Disruption of redox homeostasis in the transforming growth factor-alpha/c-myc transgenic mouse model of accelerated hepatocarcinogenesis.
MedLine Citation:
PMID:  9624185     Owner:  NLM     Status:  MEDLINE    
In previous studies we have demonstrated that transforming growth factor (TGF)-alpha/c-myc double transgenic mice exhibit an enhanced rate of cell proliferation, accumulate extensive DNA damage, and develop multiple liver tumors between 4 and 8 months of age. To clarify the biochemical events that may be responsible for the genotoxic and carcinogenic effects observed in this transgenic model, several parameters of redox homeostasis in the liver were examined prior to development of hepatic tumors. By 2 months of age, production of reactive oxygen species, determined by the peroxidation-sensitive fluorescent dye, 2',7'-dichlorofluorescin diacetate, was significantly elevated in TGF-alpha/c-myc transgenic hepatocytes versus either wild type or c-myc single transgenic cells, and occurred in parallel with an increase in lipid peroxidation.
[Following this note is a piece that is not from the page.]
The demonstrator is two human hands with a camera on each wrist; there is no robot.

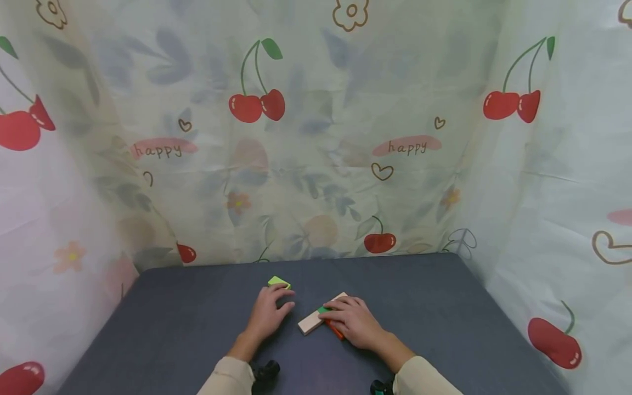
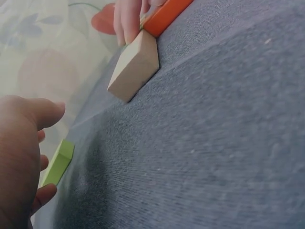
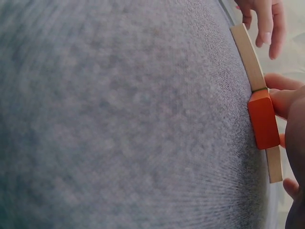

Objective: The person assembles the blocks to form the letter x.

Concomitantly with a rise in oxidant levels, antioxidant defenses were decreased, including total glutathione content and the activity of glutathione peroxidase, whereas thioredoxin reductase activity was not changed. However, hepatic tumors which developed in TGF-alpha/c-myc mice exhibited an increase in thioredoxin reductase activity and a very low activity of glutathione peroxidase. Furthermore, specific deletions were detected in mtDNA as early as 5 weeks of age in the transgenic mice. These data provide experimental evidence that co-expression of TGF-alpha and c-myc transgenes in mouse liver promotes overproduction of reactive oxygen species and thus creates an oxidative stress environment. This phenomenon may account for the massive DNA damage and acceleration of hepatocarcinogenesis observed in the TGF-alpha/c-myc mouse model.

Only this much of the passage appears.